Quelques faits d'armes furent sérieux; la prise du Trocadéro, entre autres, fut une belle action militaire; mais en somme, nous le répétons, les trompettes de cette guerre rendent un son fêlé, l'ensemble fut suspect, l'histoire approuve la France dans sa difficulté d'acceptation de ce faux triomphe. Il parut évident que certains officiers espagnols chargés de la résistance cédèrent trop aisément, l'idée de corruption se dégagea de la victoire; il sembla qu'on avait plutôt gagné les généraux que les batailles, et le soldat vainqueur rentra humilié. Guerre diminuante en effet où l'on put lire Banque de France dans les plis du drapeau.

Des soldats de la guerre de 1808, sur lesquels s'était formidablement écroulée Saragosse, fronçaient le sourcil en 1823 devant l'ouverture facile des citadelles, et se prenaient à regretter Palafox. C'est l'humeur de la France d'aimer encore mieux avoir devant elle Rostopchine que Ballesteros.

À un point de vue plus grave encore, et sur lequel il convient d'insister aussi, cette guerre, qui froissait en France l'esprit militaire, indignait l'esprit démocratique. C'était une entreprise d'asservissement. Dans cette campagne, le but du soldat français, fils de la démocratie, était la conquête d'un joug pour autrui. Contresens hideux. La France est faite pour réveiller l'âme des peuples, non pour l'étouffer. Depuis 1792, toutes les révolutions de l'Europe sont la révolution française; la liberté rayonne de France. C'est là un fait solaire. Aveugle qui ne le voit pas! c'est Bonaparte qui l'a dit.

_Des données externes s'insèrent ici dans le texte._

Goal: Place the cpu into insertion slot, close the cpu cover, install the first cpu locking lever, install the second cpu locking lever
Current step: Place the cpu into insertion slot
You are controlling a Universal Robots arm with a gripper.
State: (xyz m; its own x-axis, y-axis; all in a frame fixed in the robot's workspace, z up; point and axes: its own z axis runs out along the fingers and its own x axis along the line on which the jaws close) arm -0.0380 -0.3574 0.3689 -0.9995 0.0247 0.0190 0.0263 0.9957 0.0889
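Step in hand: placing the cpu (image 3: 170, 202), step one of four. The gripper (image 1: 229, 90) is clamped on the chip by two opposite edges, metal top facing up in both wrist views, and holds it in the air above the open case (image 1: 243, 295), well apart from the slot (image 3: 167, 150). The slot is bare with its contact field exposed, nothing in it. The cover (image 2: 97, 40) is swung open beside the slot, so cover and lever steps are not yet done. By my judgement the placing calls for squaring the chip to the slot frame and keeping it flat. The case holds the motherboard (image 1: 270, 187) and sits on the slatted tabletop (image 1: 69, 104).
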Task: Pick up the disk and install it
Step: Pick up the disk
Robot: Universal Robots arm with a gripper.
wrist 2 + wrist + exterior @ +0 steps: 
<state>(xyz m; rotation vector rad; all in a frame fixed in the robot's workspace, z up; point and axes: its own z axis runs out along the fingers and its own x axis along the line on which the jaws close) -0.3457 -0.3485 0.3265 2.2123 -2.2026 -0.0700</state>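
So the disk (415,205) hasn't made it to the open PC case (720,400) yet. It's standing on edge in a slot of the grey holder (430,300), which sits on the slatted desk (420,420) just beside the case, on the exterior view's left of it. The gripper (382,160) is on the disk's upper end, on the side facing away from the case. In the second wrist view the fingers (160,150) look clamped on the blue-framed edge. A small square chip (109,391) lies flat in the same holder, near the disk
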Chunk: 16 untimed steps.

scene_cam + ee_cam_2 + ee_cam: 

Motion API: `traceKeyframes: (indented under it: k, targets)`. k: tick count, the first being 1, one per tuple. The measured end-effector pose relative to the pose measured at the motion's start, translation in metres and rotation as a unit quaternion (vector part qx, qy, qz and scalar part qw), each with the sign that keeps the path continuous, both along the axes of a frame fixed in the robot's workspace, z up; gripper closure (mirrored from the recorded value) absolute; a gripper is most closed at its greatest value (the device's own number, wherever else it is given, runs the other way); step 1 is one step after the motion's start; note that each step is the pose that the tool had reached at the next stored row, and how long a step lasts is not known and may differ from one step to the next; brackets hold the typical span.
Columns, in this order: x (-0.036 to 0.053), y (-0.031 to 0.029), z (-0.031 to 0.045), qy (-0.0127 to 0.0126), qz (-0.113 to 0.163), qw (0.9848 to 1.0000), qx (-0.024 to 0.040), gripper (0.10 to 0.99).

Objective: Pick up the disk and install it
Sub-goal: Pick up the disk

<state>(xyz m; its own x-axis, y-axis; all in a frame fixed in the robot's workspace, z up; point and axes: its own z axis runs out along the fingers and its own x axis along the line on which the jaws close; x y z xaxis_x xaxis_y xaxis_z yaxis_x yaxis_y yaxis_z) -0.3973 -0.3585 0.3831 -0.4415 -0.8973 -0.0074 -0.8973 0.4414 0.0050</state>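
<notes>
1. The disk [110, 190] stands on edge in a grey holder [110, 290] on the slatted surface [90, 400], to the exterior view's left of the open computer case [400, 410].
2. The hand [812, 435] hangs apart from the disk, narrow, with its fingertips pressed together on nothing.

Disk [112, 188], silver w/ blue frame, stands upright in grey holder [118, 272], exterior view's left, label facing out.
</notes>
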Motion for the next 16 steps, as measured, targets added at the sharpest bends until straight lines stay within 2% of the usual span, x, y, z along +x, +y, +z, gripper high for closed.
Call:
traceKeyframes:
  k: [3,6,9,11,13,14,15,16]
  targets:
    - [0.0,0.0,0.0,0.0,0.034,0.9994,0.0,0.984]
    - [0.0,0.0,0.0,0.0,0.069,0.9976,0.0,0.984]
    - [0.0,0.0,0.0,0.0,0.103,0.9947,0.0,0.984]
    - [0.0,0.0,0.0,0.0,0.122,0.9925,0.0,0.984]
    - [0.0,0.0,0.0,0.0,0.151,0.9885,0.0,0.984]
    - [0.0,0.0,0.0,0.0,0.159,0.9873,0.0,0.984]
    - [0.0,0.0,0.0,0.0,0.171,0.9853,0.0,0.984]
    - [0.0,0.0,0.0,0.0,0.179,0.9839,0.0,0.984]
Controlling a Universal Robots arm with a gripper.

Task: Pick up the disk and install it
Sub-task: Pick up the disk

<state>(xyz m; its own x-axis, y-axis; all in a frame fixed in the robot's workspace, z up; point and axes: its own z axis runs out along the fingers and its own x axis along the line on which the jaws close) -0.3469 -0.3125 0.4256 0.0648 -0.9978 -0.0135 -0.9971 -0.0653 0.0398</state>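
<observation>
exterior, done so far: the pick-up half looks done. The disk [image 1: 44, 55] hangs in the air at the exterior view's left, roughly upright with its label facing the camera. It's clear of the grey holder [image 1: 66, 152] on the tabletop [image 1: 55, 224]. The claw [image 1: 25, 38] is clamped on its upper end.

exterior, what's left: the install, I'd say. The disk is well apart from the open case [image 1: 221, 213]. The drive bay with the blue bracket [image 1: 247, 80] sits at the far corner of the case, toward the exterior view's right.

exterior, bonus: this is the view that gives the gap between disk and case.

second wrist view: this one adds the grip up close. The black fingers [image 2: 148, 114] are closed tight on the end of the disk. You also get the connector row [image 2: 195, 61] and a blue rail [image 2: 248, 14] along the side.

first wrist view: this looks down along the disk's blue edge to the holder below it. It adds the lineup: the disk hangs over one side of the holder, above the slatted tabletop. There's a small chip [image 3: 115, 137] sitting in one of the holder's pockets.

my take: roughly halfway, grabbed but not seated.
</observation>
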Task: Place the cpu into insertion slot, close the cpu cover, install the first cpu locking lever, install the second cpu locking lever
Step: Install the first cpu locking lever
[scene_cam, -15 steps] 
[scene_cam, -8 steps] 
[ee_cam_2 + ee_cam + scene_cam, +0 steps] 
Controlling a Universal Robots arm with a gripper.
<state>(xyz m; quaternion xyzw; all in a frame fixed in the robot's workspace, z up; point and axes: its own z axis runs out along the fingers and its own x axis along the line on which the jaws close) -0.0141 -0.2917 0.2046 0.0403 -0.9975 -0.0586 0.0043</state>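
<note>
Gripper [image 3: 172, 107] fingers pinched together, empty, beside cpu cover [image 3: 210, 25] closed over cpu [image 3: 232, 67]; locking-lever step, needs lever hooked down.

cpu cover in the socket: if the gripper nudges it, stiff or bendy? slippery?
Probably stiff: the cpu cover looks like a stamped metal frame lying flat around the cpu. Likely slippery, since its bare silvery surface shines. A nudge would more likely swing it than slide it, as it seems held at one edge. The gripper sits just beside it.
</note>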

La guerre de 1823, attentat à la généreuse nation espagnole, était donc en même temps un attentat à la révolution française. Cette voie de fait monstrueuse, c'était la France qui la commettait; de force; car, en dehors des guerres libératrices, tout ce que font les armées, elles le font de force. Le mot obéissance passive [47] l'indique. Une armée est un étrange chef-d'œuvre de combinaison où la force résulte d'une somme énorme d'impuissance. Ainsi s'explique la guerre, faite par l'humanité contre l'humanité malgré l'humanité.

Quant aux Bourbons, la guerre de 1823 leur fut fatale [48]. Ils la prirent pour un succès. Ils ne virent point quel danger il y a à faire tuer une idée par une consigne. Ils se méprirent dans leur naïveté au point d'introduire dans leur établissement comme élément de force l'immense affaiblissement d'un crime. L'esprit de guet-apens entra dans leur politique. 1830 germa dans 1823. La campagne d'Espagne devint dans leurs conseils un argument pour les coups de force et pour les aventures de droit divin. La France, ayant rétabli el rey neto [49] en Espagne, pouvait bien rétablir le roi absolu chez elle. Ils tombèrent dans cette redoutable erreur de prendre l'obéissance du soldat pour le consentement de la nation. Cette confiance-là perd les trônes. Il ne faut s'endormir, ni à l'ombre d'un mancenillier ni à l'ombre d'une armée.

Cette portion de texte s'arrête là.